Rigo Herold mit Datenbrille
Rigo Herold mit Datenbrille
© © Fraunhofer COMEDD

Cebit

„Mehr als Uhrzeit anzeigen geht mit Google Glass nicht“

"Datenbrillen gibt es schon seit 1966. Google Glass unterscheidet sich funktional nicht von diesen Prototypen, ist aber wesentlich kleiner und schicker als die riesigen Geräte von damals, die ob ihres Gewichts noch an der Decke befestigt werden mussten, um benutzt werden zu können", erklärt Rigo Herold von der Fakultät Elektrotechnik der Westsächsichen Hochschule Zwickau im Rahmen seines Vortrags auf der Cebit. Heute wie damals unterliegen die Datenbrillen der Einschränkung, dass sie Informationen lediglich auf einer Ebene über die vom Träger wahrgenommene Realität projizieren können, räumliche Tiefe kann nicht erzeugt werden. "Die virtuellen Objekte haben eben immer denselben Abstand vor dem Auge.

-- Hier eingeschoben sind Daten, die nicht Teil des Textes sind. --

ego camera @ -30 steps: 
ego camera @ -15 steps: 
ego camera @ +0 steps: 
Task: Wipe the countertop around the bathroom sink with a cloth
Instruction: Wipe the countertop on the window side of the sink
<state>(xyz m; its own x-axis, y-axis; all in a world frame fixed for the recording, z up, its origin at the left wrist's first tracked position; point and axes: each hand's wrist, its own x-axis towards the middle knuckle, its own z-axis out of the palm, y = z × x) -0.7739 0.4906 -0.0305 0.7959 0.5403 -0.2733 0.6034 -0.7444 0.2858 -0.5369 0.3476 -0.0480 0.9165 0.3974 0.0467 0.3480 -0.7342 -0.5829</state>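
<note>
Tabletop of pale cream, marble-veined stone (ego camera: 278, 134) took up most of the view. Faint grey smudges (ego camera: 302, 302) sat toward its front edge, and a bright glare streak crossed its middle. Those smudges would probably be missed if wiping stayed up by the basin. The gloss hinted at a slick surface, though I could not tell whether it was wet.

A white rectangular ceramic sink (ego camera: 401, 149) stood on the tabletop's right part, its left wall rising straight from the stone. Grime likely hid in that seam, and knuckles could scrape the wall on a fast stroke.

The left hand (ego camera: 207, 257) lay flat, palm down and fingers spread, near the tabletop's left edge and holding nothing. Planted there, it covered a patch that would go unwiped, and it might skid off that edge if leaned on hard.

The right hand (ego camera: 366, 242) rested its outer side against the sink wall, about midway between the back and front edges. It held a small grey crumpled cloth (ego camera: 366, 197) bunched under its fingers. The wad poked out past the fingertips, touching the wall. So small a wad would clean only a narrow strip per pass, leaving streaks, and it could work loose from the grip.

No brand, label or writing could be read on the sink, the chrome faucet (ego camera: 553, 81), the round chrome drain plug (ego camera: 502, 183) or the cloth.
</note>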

Brillen wie Google Glass können deshalb nicht viel mehr, als die Uhrzeit oder eine SMS einzublenden. Wir arbeiten an Systemen, die weitaus vielseitiger anwendbar sind", so Herold.

Um die Ebene der Einblendungen zu ändern, könnte der Abstand des transparenten Displays vom Auge verändert werden. "Das ist aber nicht praktikabel. Wir verändern deshalb die Brennweite der Linsen, über die das Bild projiziert wird. Das erreichen wir mit Flüssigkeitslinsen, die sich durch das anlegen von Spannung verformen lassen", erklärt Herold. So kann nicht nur die scheinbare Entfernung der eingeblendeten Informationen verändert werden, sondern durch sehr schnelles hin- und herschalten zwischen zwei Ebenen auch ein 3D-Effekt erzielt werden und zwar selbst dann, wenn wie bei Glass nur ein Auge mit einem Display ausgestattet ist. "Das ist das selbe, wie wenn sie ihre Hand sehr schnell wiederholt nah an ihr Auge und wieder weg bewegen", gibt Herold ein Beispiel.

Neue Technik

In seinem Labor arbeitet der deutsche Forscher bereits an der Weiterentwicklung der Technologie. "Die Linsen reagieren noch zu träge, wodurch dreidimensionale Bilder bei der Darstellung flackern. Mit einem verformbaren Spiegel, der aus elektrisch steuerbaren Membranen besteht, können wir denselben Effekt erzeugen, die Projektionsebene aber viel schneller verschieben", sagt Herold. Die Prototypen werden vorerst mit zwei Displays - je eines pro Auge entwickelt. Ausführungen in Glass-Manier, mit nur einem Schirm, sind aber machbar. Die Optiken, die nötig sind, müssen allerdings ein wenig größer ausfallen als bei Googles Produkt.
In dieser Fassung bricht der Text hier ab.